(Beginning of GIVEN DATA)
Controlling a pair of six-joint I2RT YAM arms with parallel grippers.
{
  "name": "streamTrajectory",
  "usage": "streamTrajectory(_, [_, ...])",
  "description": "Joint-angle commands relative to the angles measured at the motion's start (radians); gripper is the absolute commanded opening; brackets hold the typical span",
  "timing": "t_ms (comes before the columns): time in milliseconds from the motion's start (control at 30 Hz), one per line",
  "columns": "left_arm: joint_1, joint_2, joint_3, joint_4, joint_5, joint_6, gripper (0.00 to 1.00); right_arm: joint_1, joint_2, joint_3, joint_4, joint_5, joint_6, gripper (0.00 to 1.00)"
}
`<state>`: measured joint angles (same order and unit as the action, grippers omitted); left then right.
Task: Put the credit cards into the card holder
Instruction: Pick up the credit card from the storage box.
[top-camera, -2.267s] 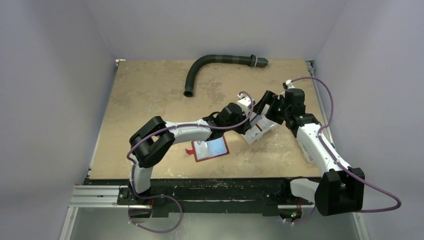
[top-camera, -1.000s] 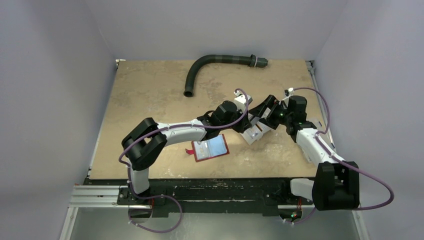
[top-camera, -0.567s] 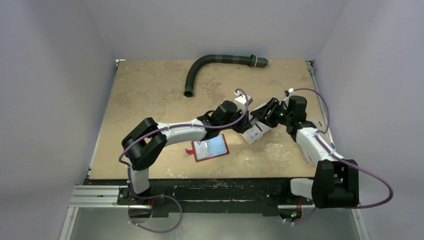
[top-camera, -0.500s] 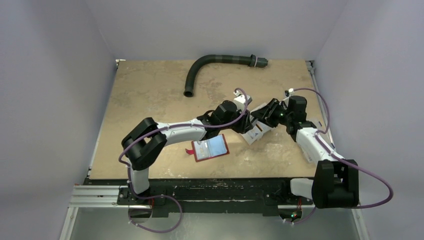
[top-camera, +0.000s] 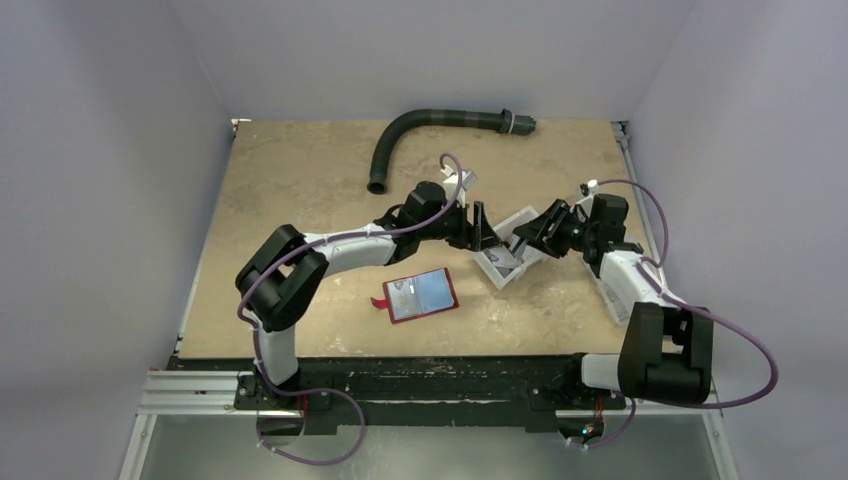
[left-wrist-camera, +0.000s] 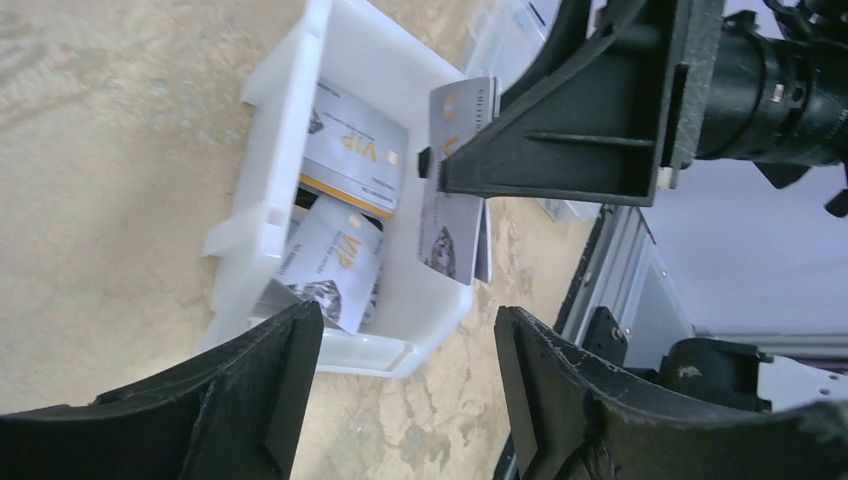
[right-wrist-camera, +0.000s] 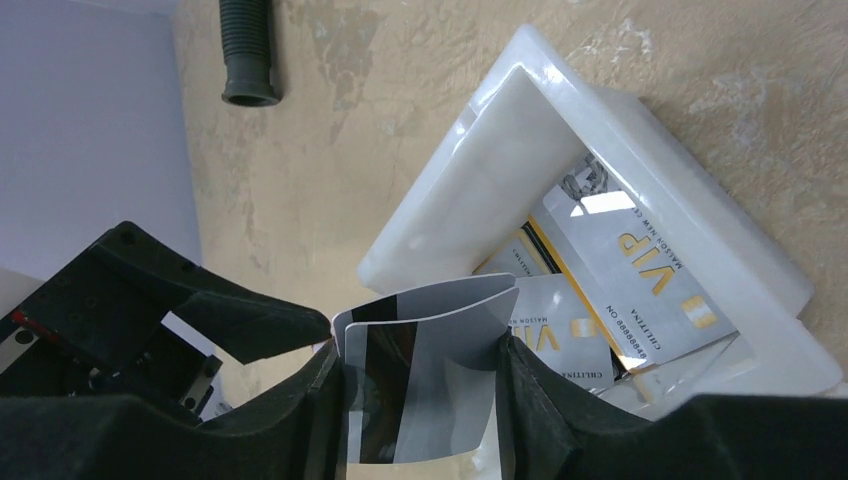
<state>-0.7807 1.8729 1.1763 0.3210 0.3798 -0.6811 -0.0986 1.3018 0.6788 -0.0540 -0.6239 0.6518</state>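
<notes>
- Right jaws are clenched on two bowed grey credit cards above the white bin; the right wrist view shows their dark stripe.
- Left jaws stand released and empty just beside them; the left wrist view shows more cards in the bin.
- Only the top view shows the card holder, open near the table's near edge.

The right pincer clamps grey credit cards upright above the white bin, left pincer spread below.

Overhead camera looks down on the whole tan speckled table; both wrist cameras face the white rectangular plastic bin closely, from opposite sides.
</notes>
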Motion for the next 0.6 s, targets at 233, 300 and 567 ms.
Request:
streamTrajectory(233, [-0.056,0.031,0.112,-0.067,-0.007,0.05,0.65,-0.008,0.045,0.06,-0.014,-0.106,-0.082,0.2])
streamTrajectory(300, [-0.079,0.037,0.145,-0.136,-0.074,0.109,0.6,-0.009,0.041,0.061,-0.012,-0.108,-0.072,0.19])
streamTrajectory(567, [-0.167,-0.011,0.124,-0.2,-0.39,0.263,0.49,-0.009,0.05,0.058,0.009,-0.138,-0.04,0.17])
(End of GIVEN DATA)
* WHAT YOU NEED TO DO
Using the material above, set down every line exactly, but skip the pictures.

* SOLVED EXERCISE
Controlling a pair of six-joint I2RT YAM arms with parallel grippers.
{
  "name": "streamTrajectory",
  "usage": "streamTrajectory(_, [_, ...])",
  "description": "Joint-angle commands relative to the angles measured at the motion's start (radians); gripper is the absolute commanded opening; brackets hold the typical span",
  "timing": "t_ms (comes before the columns): time in milliseconds from the motion's start (control at 30 Hz), one per line",
  "columns": "left_arm: joint_1, joint_2, joint_3, joint_4, joint_5, joint_6, gripper (0.00 to 1.00); right_arm: joint_1, joint_2, joint_3, joint_4, joint_5, joint_6, gripper (0.00 to 1.00)"
}
`<state>`: measured joint angles (same order and unit as the action, grippers omitted); left then right.
Task: Put the credit cards into the card holder
Instruction: Pick up the credit card from the storage box.
[top-camera, -2.267s] 
[top-camera, -1.000s] 
[top-camera, -0.567s] 
[top-camera, -0.500s] 
[top-camera, +0.000s] 
[left-wrist-camera, +0.000s] 
[right-wrist-camera, +0.000s] 
<state>-0.7807 1.8729 1.1763 0.3210 0.3798 -0.6811 -0.0986 1.3018 0.6788 -0.0540 -0.6239 0.6518</state>
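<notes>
- Right jaws are clenched on two bowed grey credit cards above the white bin; the right wrist view shows their dark stripe.
- Left jaws stand released and empty just beside them; the left wrist view shows more cards in the bin.
- Only the top view shows the card holder, open near the table's near edge.

The right pincer clamps grey credit cards upright above the white bin, left pincer spread below.

Overhead camera looks down on the whole tan speckled table; both wrist cameras face the white rectangular plastic bin closely, from opposite sides.
</notes>
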Motion for the next 0.6 s, targets at 233, 300 and 567 ms.
Request:
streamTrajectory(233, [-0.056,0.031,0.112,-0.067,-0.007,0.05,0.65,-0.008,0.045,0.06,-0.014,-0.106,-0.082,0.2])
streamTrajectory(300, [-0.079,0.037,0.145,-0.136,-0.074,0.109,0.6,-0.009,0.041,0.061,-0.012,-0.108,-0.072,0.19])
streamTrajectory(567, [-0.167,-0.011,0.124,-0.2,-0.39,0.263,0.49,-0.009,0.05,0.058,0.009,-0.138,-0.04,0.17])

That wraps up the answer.